Activity:
Check each line of the data below for the string "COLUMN", then state how many have it and nothing else.

Records contained in a dataset:
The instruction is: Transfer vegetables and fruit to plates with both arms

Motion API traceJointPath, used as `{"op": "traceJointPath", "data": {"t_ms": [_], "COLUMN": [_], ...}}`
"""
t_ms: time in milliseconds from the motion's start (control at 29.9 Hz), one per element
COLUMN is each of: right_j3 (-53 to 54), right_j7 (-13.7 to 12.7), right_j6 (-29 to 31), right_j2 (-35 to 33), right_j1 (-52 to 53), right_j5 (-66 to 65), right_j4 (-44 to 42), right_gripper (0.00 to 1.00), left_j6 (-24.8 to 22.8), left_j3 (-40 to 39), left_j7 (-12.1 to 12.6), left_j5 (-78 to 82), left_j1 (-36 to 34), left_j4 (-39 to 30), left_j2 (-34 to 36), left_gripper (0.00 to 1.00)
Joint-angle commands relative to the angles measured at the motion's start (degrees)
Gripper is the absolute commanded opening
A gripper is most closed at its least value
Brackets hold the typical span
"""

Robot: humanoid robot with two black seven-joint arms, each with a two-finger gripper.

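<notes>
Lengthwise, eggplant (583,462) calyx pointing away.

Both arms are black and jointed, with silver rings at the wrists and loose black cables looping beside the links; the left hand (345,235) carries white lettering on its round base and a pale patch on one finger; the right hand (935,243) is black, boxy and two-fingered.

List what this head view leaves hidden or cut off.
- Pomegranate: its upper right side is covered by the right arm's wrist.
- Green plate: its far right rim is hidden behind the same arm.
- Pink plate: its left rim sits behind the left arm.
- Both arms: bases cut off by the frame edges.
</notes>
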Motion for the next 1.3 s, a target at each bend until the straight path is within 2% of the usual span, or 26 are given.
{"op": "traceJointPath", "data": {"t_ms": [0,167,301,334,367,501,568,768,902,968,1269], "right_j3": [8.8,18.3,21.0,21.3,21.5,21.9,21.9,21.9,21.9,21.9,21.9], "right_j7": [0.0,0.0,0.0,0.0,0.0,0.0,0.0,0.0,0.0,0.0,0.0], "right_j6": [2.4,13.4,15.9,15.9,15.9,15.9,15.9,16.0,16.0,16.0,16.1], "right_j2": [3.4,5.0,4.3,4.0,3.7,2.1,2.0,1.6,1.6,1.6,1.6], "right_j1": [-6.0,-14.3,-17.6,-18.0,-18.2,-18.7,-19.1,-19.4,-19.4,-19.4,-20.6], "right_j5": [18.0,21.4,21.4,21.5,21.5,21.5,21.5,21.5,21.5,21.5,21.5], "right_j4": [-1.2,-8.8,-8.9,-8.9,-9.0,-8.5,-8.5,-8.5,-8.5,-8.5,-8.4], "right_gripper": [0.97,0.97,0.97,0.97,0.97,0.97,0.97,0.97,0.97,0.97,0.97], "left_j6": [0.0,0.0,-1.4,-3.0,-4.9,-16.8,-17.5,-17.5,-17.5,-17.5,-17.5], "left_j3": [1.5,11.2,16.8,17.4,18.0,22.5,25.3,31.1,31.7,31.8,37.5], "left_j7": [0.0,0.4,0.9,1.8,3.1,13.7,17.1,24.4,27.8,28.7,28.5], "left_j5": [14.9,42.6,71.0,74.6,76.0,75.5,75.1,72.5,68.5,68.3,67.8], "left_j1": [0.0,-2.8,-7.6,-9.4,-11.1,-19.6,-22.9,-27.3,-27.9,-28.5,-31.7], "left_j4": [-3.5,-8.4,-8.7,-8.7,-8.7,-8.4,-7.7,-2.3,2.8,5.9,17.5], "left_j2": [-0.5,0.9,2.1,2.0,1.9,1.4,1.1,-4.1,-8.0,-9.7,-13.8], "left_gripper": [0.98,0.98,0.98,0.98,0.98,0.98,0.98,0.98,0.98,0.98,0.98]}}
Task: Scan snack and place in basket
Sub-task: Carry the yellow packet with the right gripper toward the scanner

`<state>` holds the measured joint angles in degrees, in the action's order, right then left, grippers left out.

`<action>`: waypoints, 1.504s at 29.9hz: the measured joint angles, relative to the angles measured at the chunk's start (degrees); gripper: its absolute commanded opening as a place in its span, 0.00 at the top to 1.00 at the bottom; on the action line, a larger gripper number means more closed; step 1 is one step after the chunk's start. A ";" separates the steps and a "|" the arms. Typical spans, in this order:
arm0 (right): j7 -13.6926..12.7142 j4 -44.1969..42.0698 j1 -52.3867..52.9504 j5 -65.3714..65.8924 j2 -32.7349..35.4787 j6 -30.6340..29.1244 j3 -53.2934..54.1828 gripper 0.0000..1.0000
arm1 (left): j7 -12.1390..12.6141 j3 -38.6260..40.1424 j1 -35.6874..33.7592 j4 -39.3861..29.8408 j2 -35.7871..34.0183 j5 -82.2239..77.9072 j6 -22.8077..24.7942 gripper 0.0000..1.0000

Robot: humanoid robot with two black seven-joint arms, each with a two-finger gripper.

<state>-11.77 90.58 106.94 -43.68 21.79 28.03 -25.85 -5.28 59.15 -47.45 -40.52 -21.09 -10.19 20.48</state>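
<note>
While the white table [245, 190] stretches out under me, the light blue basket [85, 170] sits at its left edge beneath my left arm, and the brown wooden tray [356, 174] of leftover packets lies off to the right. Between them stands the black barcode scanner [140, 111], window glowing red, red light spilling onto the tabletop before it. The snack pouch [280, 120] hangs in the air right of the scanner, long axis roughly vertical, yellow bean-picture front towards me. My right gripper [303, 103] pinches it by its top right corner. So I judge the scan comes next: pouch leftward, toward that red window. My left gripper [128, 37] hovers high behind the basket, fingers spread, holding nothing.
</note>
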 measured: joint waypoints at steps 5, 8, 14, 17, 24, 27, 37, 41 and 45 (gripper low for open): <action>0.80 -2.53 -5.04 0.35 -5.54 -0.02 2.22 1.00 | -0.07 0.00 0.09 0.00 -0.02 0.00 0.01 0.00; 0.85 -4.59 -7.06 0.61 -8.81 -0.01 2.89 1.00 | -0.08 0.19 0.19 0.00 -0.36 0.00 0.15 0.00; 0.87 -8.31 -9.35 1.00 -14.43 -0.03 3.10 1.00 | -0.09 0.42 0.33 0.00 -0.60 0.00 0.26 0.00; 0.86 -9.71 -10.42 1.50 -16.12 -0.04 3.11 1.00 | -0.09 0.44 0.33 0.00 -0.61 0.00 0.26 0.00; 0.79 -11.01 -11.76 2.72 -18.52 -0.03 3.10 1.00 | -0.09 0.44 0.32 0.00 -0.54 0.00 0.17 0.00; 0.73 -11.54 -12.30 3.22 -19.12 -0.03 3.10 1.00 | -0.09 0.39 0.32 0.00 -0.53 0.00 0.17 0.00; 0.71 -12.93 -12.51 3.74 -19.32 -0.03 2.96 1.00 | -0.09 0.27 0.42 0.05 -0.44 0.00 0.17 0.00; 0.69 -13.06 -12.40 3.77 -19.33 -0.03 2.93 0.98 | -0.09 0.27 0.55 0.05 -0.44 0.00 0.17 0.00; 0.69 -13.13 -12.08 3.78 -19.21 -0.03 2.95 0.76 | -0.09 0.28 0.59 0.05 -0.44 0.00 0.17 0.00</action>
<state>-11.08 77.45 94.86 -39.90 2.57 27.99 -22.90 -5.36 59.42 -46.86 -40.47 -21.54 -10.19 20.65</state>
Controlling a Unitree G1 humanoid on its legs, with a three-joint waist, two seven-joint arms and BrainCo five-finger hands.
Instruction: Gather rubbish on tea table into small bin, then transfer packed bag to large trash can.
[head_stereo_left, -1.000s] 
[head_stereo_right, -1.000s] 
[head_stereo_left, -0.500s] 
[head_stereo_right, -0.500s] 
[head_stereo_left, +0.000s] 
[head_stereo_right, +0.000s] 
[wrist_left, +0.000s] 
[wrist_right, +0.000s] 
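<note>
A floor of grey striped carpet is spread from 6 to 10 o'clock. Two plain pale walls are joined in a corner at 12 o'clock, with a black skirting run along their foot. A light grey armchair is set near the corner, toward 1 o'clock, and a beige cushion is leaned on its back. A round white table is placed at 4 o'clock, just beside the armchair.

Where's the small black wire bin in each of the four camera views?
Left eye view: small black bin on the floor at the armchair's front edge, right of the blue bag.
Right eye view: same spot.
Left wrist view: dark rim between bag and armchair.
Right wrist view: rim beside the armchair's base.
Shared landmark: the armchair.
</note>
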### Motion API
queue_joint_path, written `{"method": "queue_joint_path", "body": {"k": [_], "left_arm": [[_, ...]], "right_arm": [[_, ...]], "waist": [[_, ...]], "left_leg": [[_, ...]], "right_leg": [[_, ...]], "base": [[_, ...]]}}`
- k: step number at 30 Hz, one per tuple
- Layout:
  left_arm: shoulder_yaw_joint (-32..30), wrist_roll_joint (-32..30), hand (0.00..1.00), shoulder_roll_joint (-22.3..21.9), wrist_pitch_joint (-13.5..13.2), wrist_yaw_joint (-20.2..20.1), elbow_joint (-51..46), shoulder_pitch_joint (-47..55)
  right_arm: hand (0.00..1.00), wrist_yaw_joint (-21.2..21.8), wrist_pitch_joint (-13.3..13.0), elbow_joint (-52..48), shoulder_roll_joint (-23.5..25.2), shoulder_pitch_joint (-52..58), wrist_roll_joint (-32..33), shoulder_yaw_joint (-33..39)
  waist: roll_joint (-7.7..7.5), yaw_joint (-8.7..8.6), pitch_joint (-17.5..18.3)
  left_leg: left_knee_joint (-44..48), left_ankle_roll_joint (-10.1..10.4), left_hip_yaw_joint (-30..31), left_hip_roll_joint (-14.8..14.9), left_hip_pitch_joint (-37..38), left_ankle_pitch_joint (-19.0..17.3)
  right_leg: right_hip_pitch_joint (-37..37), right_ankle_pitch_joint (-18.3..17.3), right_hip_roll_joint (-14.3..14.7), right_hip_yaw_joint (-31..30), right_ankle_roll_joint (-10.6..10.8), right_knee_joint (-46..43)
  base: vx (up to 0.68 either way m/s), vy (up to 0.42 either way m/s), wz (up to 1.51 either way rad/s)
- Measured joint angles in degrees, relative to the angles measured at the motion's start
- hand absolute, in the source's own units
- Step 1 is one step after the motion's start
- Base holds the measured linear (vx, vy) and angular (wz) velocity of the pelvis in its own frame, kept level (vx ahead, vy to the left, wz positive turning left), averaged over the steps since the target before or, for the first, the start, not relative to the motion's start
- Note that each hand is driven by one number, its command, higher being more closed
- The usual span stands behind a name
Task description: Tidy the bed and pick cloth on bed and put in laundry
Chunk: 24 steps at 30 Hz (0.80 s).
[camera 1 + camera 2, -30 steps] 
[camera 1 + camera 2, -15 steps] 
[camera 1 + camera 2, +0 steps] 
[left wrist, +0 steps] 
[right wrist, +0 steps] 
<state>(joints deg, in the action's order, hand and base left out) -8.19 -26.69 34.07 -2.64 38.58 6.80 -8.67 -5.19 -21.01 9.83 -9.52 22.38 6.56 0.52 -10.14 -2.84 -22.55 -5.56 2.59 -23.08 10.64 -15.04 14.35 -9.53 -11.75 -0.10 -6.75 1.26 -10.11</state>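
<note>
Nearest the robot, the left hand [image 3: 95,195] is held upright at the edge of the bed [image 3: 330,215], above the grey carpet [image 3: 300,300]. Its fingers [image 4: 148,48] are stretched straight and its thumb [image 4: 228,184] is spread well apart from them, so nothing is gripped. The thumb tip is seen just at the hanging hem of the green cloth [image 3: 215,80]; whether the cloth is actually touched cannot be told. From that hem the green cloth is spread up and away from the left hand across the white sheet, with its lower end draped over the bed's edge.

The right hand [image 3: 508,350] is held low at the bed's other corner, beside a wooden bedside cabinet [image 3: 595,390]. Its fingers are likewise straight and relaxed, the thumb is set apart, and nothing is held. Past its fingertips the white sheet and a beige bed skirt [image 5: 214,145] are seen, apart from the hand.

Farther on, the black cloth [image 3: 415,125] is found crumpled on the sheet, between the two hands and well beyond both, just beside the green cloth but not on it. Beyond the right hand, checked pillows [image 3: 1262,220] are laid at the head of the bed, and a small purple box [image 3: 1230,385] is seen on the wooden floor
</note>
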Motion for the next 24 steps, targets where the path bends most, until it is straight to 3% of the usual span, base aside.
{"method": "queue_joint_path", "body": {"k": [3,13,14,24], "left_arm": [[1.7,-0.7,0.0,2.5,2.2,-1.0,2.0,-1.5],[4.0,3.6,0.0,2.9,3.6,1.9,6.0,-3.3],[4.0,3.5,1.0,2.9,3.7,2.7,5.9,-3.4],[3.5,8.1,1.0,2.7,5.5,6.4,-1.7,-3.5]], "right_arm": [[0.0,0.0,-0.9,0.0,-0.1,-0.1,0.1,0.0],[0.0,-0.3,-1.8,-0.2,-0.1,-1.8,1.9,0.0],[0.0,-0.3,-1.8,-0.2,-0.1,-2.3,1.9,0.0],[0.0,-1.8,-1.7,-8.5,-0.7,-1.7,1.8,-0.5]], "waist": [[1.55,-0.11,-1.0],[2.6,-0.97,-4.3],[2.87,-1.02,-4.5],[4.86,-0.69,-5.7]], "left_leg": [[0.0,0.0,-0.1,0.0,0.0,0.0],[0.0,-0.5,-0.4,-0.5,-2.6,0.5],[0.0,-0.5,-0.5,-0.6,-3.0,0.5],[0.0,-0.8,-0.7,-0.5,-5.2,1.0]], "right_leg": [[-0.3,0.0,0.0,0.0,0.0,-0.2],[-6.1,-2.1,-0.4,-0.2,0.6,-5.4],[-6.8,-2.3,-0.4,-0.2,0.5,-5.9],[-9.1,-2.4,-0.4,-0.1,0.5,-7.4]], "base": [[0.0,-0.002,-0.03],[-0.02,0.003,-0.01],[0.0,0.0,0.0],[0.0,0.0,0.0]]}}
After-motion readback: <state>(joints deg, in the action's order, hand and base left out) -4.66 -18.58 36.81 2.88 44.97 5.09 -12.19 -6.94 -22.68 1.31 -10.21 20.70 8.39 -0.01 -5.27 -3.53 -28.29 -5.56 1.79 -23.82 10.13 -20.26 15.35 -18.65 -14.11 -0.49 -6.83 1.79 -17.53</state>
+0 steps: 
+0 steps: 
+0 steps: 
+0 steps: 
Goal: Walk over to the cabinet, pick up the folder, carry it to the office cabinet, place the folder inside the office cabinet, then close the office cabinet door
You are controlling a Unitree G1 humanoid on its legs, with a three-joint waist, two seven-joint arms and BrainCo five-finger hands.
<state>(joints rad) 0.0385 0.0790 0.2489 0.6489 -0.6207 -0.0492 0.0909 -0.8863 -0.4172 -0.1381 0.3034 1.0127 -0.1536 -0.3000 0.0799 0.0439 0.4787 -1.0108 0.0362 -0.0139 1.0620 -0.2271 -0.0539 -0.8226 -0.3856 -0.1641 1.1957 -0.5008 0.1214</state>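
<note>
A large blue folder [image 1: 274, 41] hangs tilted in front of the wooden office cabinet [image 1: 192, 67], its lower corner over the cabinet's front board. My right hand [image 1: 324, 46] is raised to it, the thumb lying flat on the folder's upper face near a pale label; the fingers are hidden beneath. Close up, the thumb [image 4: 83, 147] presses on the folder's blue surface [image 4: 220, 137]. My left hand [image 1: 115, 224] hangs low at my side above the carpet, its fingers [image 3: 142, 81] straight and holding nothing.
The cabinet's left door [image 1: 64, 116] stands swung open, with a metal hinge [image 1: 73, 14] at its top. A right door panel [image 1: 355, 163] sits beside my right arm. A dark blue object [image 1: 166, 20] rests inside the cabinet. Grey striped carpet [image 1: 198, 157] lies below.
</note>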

Answer for this exercise:
2